Zahra tertegun kemudian mendadak muram setelah mendengar kalimat bagian tengah yang Mbak Fara katakan dan sayangnya Mbak Fara tidak menyadari perubahan hati Zahra dan terus berceloteh panjang lebar tentang panahan sepanjang jalan sementara Zahra hanya diam mendengarkan.
“Tapi sejujurnya Mbak senang angkatanmu berminat dengan kegiatan ini sebab di tahu sebelumnya hanya kami bertiga yang ikut ekstrakulikuler itu. Bahkan Mbak Niswa sempat khawatir ekstarkulikuler itu akan di tutup secara permanen karena kekuarangan anggota!” Ujar Mbak Fara sedih. Mendengar Mbak Fara bercerita seperti itu Zahra sedikit termenung sebelum akhirnya suara yang di kenalnya berhasil menarik kepalanya ke belakang dan melihat Rayla berjalan menghampiri; mengejar mereka berdua, suasana tampak hangat saat Rayla bercerita kepada Zahra dan Mbak Fara tentang kegiatan Tapak Sucinya juga bercerita dimana Mas Gentar yang menyerang temannya dengan bar-bar saat memberi contoh kepadanya dan teman-temannya sampai Mas Gentar tidak sengaja menendang area sensitif temannya yang bertugas memegang Handblock dan langsung berlutut. Sontak Zahra dan Mbak Fara terpingkal-pingkal menedngarnya tetapi secara bersamaan juga merasa kasihan terhadap teman Mas Gentar.

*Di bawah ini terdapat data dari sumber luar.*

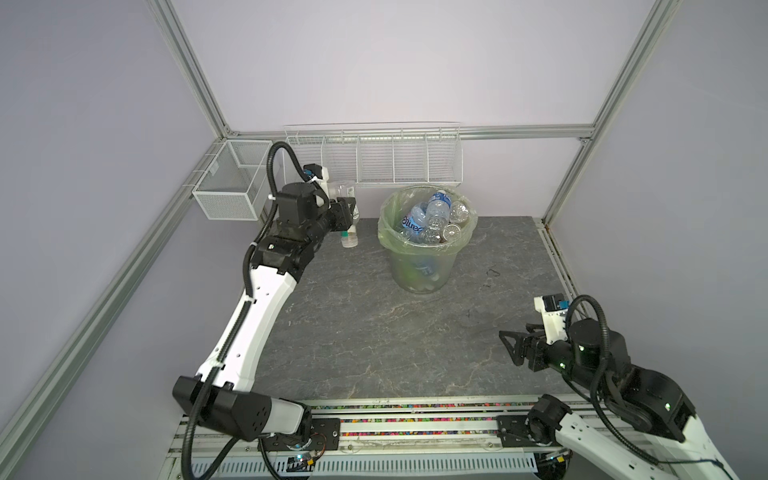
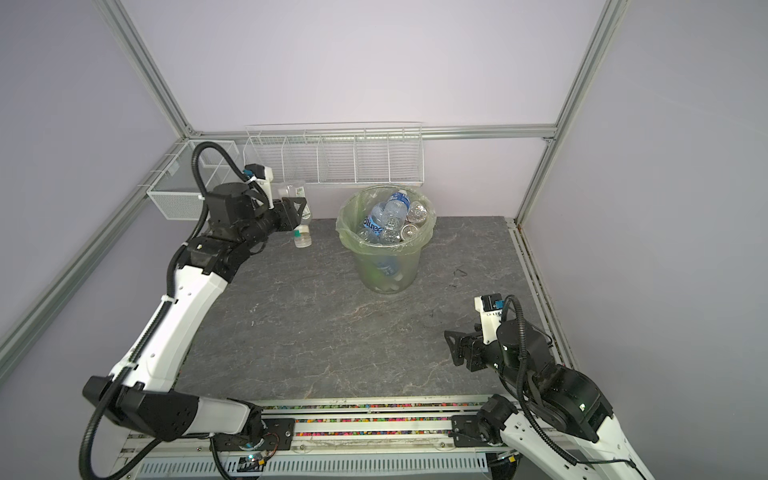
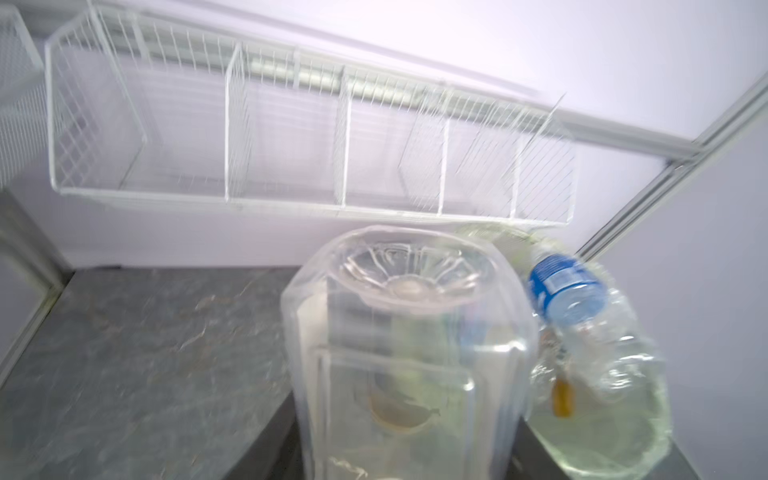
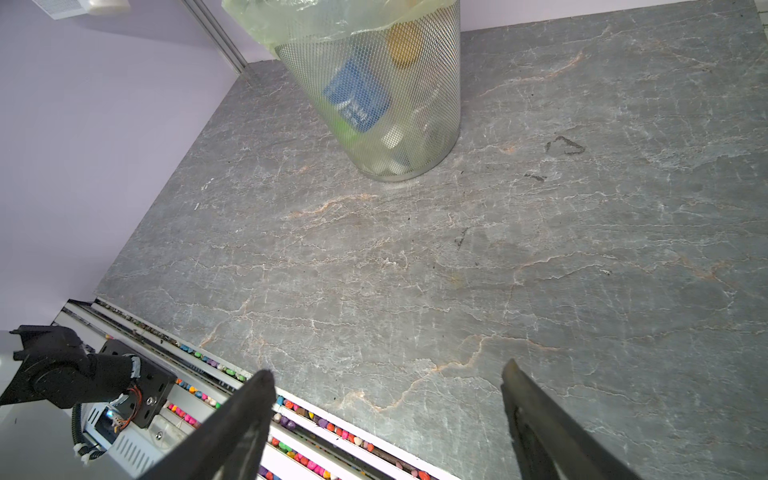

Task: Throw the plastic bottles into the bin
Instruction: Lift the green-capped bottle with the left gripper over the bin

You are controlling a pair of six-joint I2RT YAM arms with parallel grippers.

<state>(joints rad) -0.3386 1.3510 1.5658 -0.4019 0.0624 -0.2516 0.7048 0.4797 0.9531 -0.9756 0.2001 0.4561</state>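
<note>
While the left gripper (image 1: 348,212) grips a clear bottle (image 1: 349,237) at the far left of the table (image 1: 374,332), the right gripper (image 1: 510,348) hangs over the near right corner. Its jaws are spread wide with nothing between them. The held bottle is upside down, pale cap towards the table and base up, and both top views show the left jaws narrowed around its middle. Whether the cap touches the table cannot be told. The left wrist view is blurred but shows the bottle's ribbed base close to the camera.

Just right of the held bottle, at the far middle of the table, stands the bin (image 1: 419,270), lined with a pale green bag (image 1: 388,232). It is heaped to the rim with bottles (image 1: 434,222), and a blue-labelled bottle (image 1: 440,203) pokes above the rim. The right wrist view shows two dark fingers (image 4: 249,415) well apart over bare table.

A white wire rack (image 1: 374,162) hangs on the far wall behind the bin, and a mesh box (image 1: 232,187) sits at the far left.
</note>
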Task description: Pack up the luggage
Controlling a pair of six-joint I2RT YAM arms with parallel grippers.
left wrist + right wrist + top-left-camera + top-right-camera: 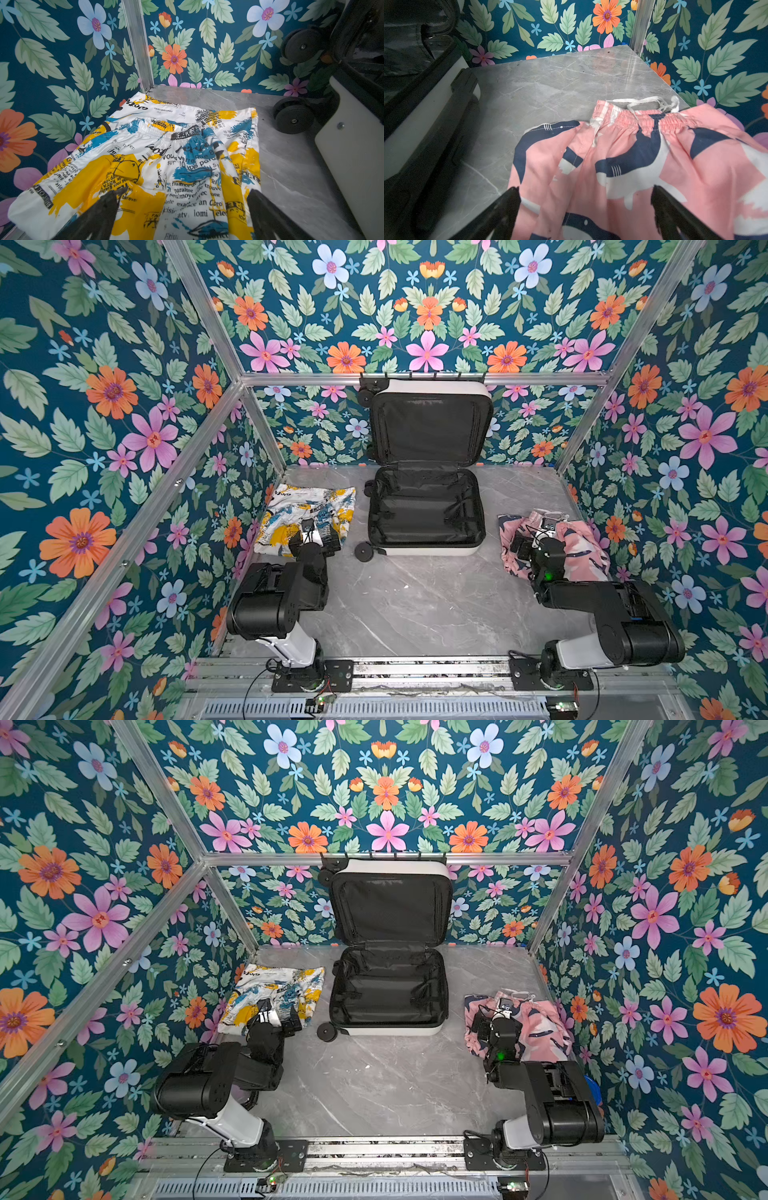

“Aduh perutku sakit!”Keluh Zahra sambil memegang perutnya karena terlalu banyak tertawa, baru saja tawa Zahra mulai reda Mbak Fara malah menambahkannya dengan cerita tentang sosok Mas Gentar saat di kelas membuat Zahra dan Rayla kembali tertawa terpingkal-pingkal juga Zahra baru tahu kalau Mas Gentar memiliki sifat gentle walau ia sendiri tidak tahu sosoknya.
“Eh Rayla kenalin aku dengan Mas Gentar dong!” Pinta Zahra iseng. Berusaha meredakan tawa Rayla menjawab,”Boleh…boleh! Terus siapa lagi yang Mbak kenal selain Mas Gentar?” Tanya Rayla penasaran, setidaknya kenal dengan kakak kelasnya selain Mbak Fara, Mas Juna dan Indra. Dengan senang hati Mbak Fara menceritakan semuanya kepada mereka berdua hingga tidak sadar sudah hampir sampai ke gerbang utama, setelah keluar mereka bertiga segera berpisah dan pulang ke rumah sebelum matahari kembali sembunyi.